### Work request
Starting at the line that holds "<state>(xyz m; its", set down each line through the end of the listing, exactly as written and with nothing added.

####################

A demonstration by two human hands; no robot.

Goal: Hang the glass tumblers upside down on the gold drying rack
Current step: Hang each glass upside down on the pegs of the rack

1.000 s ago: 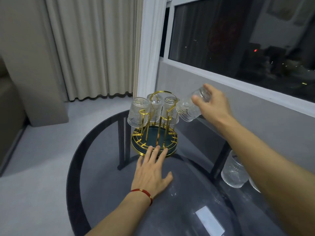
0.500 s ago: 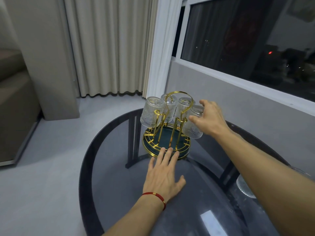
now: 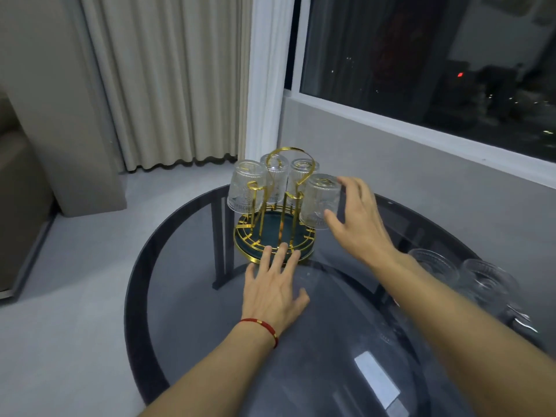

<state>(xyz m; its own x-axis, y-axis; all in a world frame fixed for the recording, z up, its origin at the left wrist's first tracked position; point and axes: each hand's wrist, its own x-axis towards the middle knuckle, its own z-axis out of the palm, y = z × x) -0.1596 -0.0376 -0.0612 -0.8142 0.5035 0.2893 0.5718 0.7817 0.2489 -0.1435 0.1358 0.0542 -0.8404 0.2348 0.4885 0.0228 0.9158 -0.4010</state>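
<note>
The gold drying rack (image 3: 243,244) with a dark green base stands at the far side of the round glass table (image 3: 180,281). Several ribbed glass tumblers hang upside down on its prongs, among them one at the left (image 3: 245,188) and one at the right front (image 3: 319,200). My right hand (image 3: 358,224) is beside that right tumbler with fingers spread; the thumb tip is at its lower rim. My left hand (image 3: 273,287) lies flat on the table, fingertips against the rack's base rim. Two more tumblers (image 3: 433,266) (image 3: 487,281) stand on the table at the right.
A grey wall and a dark window (image 3: 421,55) run close behind the table. Curtains (image 3: 168,79) hang at the back left, and a sofa (image 3: 18,191) stands at the far left. A pale rectangular patch (image 3: 376,380) shows on the glass near me.
My right hand brought a tumbler from above right down onto the rack's right front prong, and its fingers have now spread off it. My left hand stayed at the base.
</note>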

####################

### Solution to this problem
<state>(xyz m; its own x-axis, y-axis; all in a world frame fixed for the recording, z up, its origin at the left wrist's first tracked position; point and axes: each hand's wrist, its own x-axis towards the middle knuckle, its own z-axis out of the palm, y = z × x) -0.1596 -0.0376 -0.0612 -0.8142 0.5035 0.2893 0.5718 0.7817 0.2489 -0.1435 0.1358 0.0542 -0.8404 0.2348 0.4885 0.0228 0.9158 -0.4010</state>
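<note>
The gold drying rack (image 3: 243,244) with a dark green base stands at the far side of the round glass table (image 3: 180,281). Several ribbed glass tumblers hang upside down on its prongs, among them one at the left (image 3: 245,188) and one at the right front (image 3: 319,200). My right hand (image 3: 358,224) is beside that right tumbler with fingers spread; the thumb tip is at its lower rim. My left hand (image 3: 273,287) lies flat on the table, fingertips against the rack's base rim. Two more tumblers (image 3: 433,266) (image 3: 487,281) stand on the table at the right.
A grey wall and a dark window (image 3: 421,55) run close behind the table. Curtains (image 3: 168,79) hang at the back left, and a sofa (image 3: 18,191) stands at the far left. A pale rectangular patch (image 3: 376,380) shows on the glass near me.
My right hand brought a tumbler from above right down onto the rack's right front prong, and its fingers have now spread off it. My left hand stayed at the base.
</note>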

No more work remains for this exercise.